§ **EXERCISE REQUIREMENTS**:
Which lines to output? The line containing "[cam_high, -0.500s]" and every line after it in the data below, each copied exactly.

§ **INFORMATION SHOWN**:
-------------------------

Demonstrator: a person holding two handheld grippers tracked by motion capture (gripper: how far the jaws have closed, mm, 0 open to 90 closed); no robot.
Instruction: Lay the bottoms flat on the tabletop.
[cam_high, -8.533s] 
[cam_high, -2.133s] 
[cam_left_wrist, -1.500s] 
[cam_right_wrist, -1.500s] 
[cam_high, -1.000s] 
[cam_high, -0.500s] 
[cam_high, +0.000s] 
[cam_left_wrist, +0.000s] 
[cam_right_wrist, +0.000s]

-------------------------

§ **RESPONSE**:
[cam_high, -0.500s] 
[cam_high, +0.000s] 
[cam_left_wrist, +0.000s] 
[cam_right_wrist, +0.000s]

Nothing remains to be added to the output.